The "transition" we want to make seems impossible as we try to maintain the high energy consumption we make in the countries of the Global North.

Thus, the "transition" that is intended, that is, to move from fossil to renewable fuels in a few years, seems impossible to us as we try to maintain the high energy consumption that we make in the countries of the Global North, driven by the logic of private economic benefit. And not only because of the enormous figures we have mentioned in the previous paragraph, but also because of the difficult problems of renewable energy.
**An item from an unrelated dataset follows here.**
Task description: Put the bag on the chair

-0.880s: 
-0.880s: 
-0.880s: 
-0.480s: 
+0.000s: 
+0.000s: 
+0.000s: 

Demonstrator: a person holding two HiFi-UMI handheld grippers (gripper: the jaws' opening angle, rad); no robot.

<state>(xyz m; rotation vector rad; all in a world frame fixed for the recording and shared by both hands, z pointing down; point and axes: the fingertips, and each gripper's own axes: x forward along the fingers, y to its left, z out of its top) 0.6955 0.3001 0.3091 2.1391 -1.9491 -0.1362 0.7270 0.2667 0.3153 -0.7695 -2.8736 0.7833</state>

We believe that the political and economic powers that propose the transition to renewable energies need to analyse the difficulty of integrating these energies into electricity consumption, as well as the problem of electricity not being adapted to current energy consumption, as important scientists are reporting.
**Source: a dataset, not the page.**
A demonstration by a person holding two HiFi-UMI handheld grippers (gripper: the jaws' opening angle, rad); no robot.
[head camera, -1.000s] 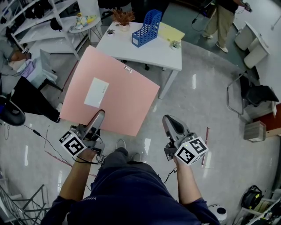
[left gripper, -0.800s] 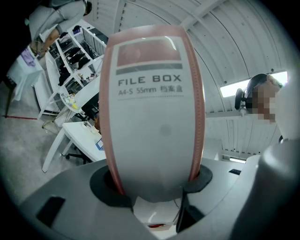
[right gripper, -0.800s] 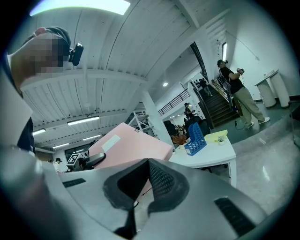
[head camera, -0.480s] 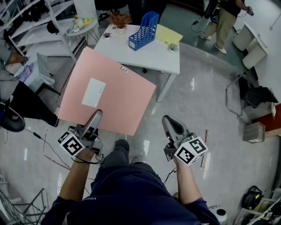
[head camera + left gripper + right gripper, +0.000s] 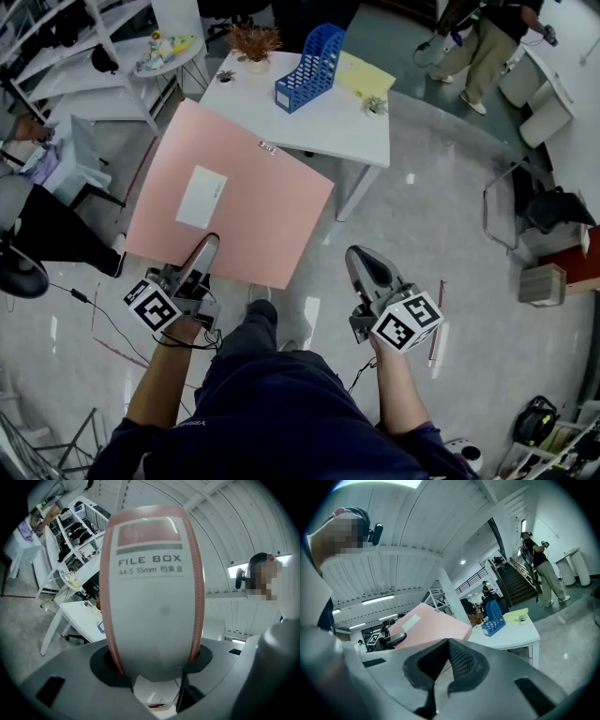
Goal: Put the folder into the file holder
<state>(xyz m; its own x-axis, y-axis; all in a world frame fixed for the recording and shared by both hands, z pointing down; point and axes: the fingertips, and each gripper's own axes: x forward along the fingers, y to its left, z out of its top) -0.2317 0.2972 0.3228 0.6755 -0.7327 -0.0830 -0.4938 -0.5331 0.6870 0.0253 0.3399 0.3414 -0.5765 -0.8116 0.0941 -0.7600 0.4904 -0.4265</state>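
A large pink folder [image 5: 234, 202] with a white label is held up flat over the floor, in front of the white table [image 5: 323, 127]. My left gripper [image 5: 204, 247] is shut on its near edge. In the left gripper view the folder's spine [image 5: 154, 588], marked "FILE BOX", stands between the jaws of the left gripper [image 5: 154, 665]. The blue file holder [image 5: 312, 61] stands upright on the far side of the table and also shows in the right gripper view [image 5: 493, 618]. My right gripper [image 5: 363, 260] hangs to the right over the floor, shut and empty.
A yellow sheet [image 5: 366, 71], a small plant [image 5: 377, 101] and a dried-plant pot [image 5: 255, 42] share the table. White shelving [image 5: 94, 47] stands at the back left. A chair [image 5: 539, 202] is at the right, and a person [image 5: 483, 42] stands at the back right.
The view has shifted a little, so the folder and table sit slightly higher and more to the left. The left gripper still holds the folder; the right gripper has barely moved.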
These are the shortcomings and problems of renewable energies that are being observed in Navarra, which is a pioneer in this type of energy. There is nothing but official data: the large storage sites for this type of energy are increasingly destroying our territory and greenhouse gas emissions have not decreased at all. In fact, data from the Government of Navarra in 2021 show that CO2 emissions have increased by 11.88% since 1990 and in 2021 by 8.61% compared to 2020. Likewise, the sectors that have increased their emissions coincide with the most unsustainable ones: transport (which has grown by 15.39%), where road transport is prioritised over the railways, while driving the APR for passengers, and agriculture and livestock (with an increase of 17.96%), where an agricultural and industrial model with intensive exploitation and high macro-finance is promoted.
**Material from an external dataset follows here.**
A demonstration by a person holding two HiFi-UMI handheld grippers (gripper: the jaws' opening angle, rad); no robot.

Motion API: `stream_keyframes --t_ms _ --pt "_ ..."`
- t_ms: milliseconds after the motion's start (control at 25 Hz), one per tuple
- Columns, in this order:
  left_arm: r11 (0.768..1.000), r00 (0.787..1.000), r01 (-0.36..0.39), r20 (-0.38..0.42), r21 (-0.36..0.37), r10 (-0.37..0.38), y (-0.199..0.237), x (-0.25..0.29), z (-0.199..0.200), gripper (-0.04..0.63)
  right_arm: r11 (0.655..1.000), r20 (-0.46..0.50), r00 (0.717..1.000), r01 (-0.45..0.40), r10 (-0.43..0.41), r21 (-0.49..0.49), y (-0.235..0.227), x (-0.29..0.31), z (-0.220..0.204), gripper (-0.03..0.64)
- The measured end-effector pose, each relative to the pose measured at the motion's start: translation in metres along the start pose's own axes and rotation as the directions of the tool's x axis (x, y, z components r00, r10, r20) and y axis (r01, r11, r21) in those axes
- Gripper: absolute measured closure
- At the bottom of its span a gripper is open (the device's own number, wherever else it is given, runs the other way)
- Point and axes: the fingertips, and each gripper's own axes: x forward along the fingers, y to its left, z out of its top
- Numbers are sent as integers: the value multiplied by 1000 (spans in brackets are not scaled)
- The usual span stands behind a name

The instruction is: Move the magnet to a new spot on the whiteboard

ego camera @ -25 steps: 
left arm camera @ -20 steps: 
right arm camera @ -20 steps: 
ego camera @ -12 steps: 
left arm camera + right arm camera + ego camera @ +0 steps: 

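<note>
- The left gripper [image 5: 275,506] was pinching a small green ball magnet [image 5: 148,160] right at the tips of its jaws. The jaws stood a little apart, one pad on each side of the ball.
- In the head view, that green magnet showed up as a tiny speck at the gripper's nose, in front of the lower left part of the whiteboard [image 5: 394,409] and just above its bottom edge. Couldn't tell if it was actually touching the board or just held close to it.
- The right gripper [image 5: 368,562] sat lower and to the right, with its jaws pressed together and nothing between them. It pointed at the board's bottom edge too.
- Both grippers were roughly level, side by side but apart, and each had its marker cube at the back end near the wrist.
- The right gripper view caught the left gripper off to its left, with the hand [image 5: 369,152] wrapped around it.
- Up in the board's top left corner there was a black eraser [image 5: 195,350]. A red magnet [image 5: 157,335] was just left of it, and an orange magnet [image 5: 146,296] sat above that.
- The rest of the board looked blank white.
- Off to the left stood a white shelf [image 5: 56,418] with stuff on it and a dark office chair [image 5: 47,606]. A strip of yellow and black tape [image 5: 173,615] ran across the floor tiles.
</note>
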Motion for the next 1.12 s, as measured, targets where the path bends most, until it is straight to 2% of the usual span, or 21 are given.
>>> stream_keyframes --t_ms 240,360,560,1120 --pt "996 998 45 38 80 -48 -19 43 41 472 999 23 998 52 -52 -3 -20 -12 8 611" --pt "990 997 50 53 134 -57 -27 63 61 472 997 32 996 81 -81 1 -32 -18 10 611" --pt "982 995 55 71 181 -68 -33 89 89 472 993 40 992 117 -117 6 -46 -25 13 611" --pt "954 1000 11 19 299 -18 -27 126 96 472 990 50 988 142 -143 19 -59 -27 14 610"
It is therefore clear that the increase in renewable electricity production infrastructures does not serve to reduce emission levels. And, therefore, more needs to be done, not just to say that we have to "triple renewables", as if that were simple, scalable at a global level, adapted to human needs and used to reduce polluting emissions.

That is why we cannot make ostrich. If we really have to react to climate change, we must put an end to the use of fossil fuels, without falling into the false solutions that Green Capitalism proposes to us to maintain current production and consumption measures. Solidarity between countries, the need to integrate into ecosystems and the balance between the North and the Global South in terms of welfare leads us to reduce our material and energy consumption. All this must be reflected in all activities, both productive and reproductive. And in Navarra we are not on the right path.

It is not an easy task, but it is necessary and feasible. This means that we cannot stand idly by in the face of social and environmental degradation. We must continue to build and experience new collective values and practices alternatives to the current capitalist alternative that further accentuates the climate emergency and social inequalities.

In this sense, the generation of dynamics and proposals that propose new alternatives from different areas is encouraging. The Subai Erakuntza Foundation is also studying proposals for action that allow us to act from a concrete and collective scope in the transformation of the current system and in the care of life on the planet. These proposals were outlined at the time and are now being studied in depth. Because that's the way, not the peaks capitalism wants us to climb.

Nerea Martiarena and Martin Zelaia, representing Subai Erakuntza Fundazioa.